One or multiple email addresses with comma separated could be accepted.
Example:
youremail@example.com
email1@example.com, email2@example.com, email3@example.com ...
Please input your email address for the extremely large predictions because for these jobs we only send the result to users by email. Or download the standalone to finish these predictions locally.
For additional information regarding how to input your email address in the mhci API, Please look at the help page here.
5. Submit the prediction:
This one is easy. Click the submit button, and a result screen similar to the one below should appear.

Interpreting prediction output
Below is a screenshot of a prediction output page, with three relevant sections marked that are described in more detail below.

1. Input Sequences:
This table displays the sequences and their names extracted from the user input. If no names were assigned by the user (which is only possible in FASTA format), the sequences are numbered in their input order (sequence 1, sequence 2, ...).
2. Prediction output table:
Each row in this table corresponds to one peptide binding prediction. The columns contain the allele the prediction was made for, the input sequence number (#), start position and end position of the peptide, its length, the peptide, ('method used' if IEDB recommended 2.22 or earlier version is used and 'percentile rank' for both consensus and IEDB recommended2.22 or earlier), the core sequence, the predicted score and percentile rank for combinatorial library, SMM_align and Sturniolo. The table can be sorted by clicking on the table column headers.

3. Interpreting predicted results:
The predicted output is given in units of IC50nM for combinatorial library and SMM_align. Therefore a lower number indicates higher affinity. As a rough guideline, peptides with IC50values <50 nM are considered high affinity, <500 nM intermediate affinity and <5000 nM low affinity. Most known epitopes have high or intermediate affinity. Some epitopes have low affinity, but no known T-cell epitope has an IC50 value greater than 5000.
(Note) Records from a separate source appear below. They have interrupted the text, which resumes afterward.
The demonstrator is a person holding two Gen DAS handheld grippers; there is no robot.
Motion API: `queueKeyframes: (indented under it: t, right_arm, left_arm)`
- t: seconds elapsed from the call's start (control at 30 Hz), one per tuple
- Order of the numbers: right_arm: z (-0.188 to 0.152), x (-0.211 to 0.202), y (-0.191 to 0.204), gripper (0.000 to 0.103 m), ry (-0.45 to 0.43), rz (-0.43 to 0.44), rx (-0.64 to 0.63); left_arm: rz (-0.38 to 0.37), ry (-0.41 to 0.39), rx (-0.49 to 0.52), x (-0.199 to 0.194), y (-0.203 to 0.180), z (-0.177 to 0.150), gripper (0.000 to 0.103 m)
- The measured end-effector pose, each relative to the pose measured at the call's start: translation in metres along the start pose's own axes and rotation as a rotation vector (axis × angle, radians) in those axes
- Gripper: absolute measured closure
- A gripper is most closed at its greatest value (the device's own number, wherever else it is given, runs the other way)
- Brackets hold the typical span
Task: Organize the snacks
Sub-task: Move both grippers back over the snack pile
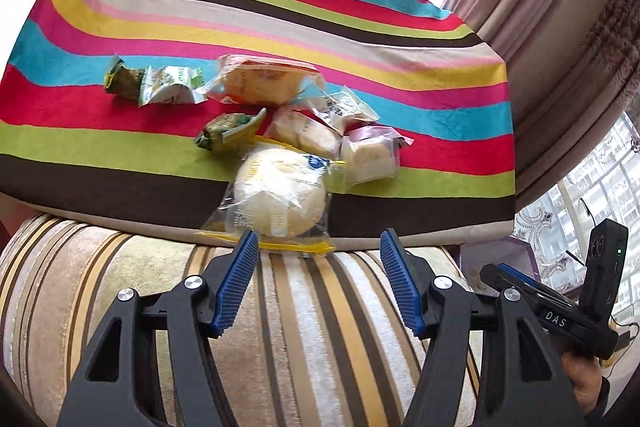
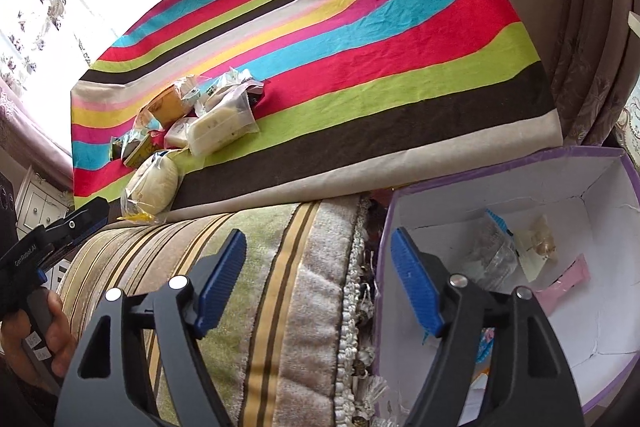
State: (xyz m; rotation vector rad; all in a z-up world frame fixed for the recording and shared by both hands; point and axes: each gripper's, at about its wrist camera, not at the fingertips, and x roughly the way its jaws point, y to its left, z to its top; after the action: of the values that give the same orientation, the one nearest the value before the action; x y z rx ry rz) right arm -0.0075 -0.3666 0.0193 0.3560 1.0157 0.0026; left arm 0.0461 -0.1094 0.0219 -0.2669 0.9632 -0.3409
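1. Cloth [image 1: 280, 27]: flat woven fabric in curved stripes of red, teal, lime, yellow, pink, beige and brown. It is lightly creased and covers a raised surface.
2. Cushion [image 2: 260, 287]: rounded, plush velvet-like pile with beige, gold and brown stripes and a knotted fringe along one end. It lies just below the cloth's near edge.
3. Box [image 2: 624, 163]: rectangular cardboard, purple outside, white inside, open top. It stands beside the cushion's fringed end. Inside lie a clear crinkled packet, a pale packet and a pink wrapper; further items are partly hidden by the right gripper.
4. Snacks [image 1: 296, 123]: a loose cluster on the cloth near its front edge, all in glossy plastic film. At least seven show in the left wrist view: two green packets, one orange-tinted pack, and several clear packs of pale cakes.
5. Bun [image 1: 280, 199]: one round, pale, soft-looking piece in a clear bag with a yellow seal. It rests at the cloth's front edge, overhanging the cushion.
6. Left gripper [image 1: 320, 251]: black frame, two blue ribbed pads. Jaws apart, nothing between them; one pad tip is near the bun's bag.
7. Right gripper [image 2: 320, 247]: same build. Jaws spread wide and empty, straddling the cushion end and the box rim.
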Motion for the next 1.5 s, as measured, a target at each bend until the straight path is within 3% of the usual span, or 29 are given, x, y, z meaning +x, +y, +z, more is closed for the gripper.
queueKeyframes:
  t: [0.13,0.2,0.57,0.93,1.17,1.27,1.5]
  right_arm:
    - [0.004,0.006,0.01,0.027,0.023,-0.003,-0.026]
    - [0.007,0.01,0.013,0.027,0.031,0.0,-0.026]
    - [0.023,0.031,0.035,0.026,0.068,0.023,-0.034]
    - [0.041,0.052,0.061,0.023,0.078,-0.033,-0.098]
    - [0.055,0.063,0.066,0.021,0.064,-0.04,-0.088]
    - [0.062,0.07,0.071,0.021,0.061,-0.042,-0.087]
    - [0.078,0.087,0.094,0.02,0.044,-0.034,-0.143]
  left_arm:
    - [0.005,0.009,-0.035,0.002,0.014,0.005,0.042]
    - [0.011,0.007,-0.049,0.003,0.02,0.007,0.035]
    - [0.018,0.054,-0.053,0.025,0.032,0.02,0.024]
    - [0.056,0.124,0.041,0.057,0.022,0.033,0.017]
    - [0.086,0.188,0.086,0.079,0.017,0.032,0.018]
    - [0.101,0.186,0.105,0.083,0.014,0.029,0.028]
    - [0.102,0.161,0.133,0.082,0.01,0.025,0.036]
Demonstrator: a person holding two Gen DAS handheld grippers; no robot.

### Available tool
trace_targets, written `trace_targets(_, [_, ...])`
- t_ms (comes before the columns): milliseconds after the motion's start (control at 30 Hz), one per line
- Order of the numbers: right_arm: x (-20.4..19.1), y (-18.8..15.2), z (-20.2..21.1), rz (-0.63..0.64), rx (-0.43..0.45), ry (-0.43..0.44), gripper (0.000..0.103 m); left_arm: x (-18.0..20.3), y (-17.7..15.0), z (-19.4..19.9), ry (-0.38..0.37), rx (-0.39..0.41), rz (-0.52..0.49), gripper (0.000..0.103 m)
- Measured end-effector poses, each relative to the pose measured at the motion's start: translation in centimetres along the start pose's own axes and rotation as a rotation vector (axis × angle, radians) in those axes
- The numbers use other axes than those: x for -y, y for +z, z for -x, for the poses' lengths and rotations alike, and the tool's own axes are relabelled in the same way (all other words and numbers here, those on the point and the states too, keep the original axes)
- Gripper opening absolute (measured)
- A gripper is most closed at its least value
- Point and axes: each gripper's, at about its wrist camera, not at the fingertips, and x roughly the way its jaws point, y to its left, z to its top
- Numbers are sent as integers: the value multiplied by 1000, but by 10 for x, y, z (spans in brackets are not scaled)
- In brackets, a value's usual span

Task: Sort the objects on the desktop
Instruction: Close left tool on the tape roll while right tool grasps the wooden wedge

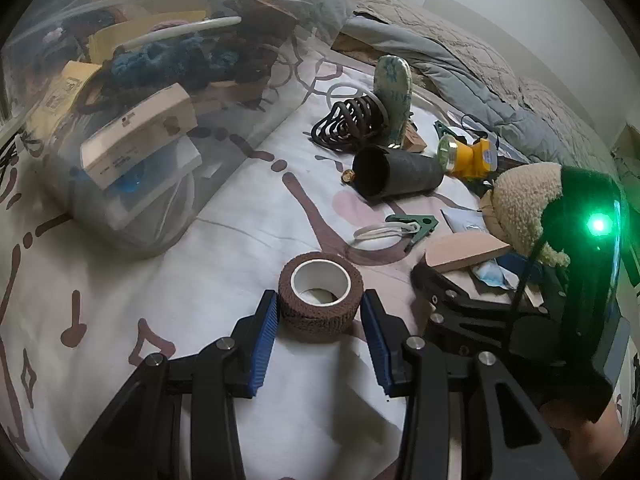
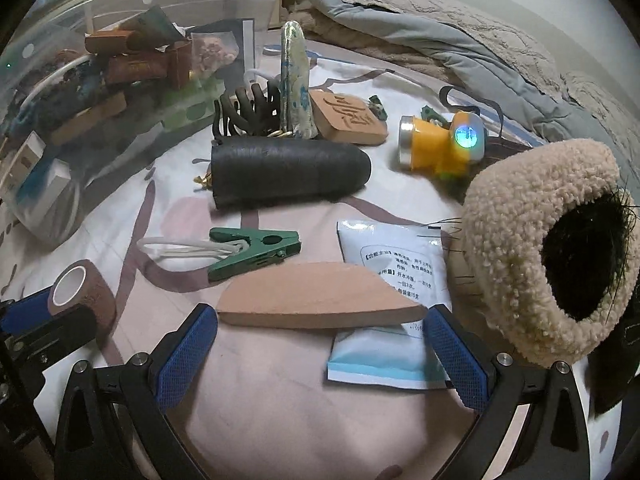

The prediction result for Sturniolo is given as raw score. Higher score indicates higher affinity.

For each peptide, a percentile rank for each of the three methods (combinatorial library, SMM_align and Sturniolo) is generated by comparing the peptide's score against the scores of five million random 15 mers selected from SWISSPROT database. And the adjusted percentile rank is the percentile rank adjusted based on the frequency of peptide lengths. A small numbered percentile rank indicates high affinity. The median percentile rank of the three methods were then used to generate the rank for consensus method. The data for percentile rank was updated in the release 2.22 by recalculating the percentile data with a consistent sample peptides datasets for all the methods. If you would like to get prediction results with old ranking data, please download the previous version of the standalone to complete predictions.
Regarding the peptides selection of the latest percentile data calculation, we downloaded the "Reviewed (Swiss-Prot)" dataset from https://www.uniprot.org/downloads in FASTA format on 10/29/2018. The file contained 558,712 sequences. 555,970 of them were acceptable by tools of IEDB, and 544,147 of them had length of at least 50 aa. Then we randomly selected 10,000 of these protein sequences and further randomly selected peptides with specified lengths (8-15 for class I; 10-30 for class II) from each protein sequence. specified lengths from each sequence. Click here to download the datasets.

4. Default prediction output table:
By default prediction result is collapsed to show only the Percentile Rank and Adjusted Rank when the Consensus method is used. The table can be expanded to display the individual score of different methods used by checking box above result table.
5. Predicted results:
NetMHCIIpan method is used when Consensus and other methods such as SMM_align, NN_align, COMBLIB and/or Sturniolo are not available for a particular allele. However, if only one or two of these methods are available, NetMHCIIpan is used as second or third method.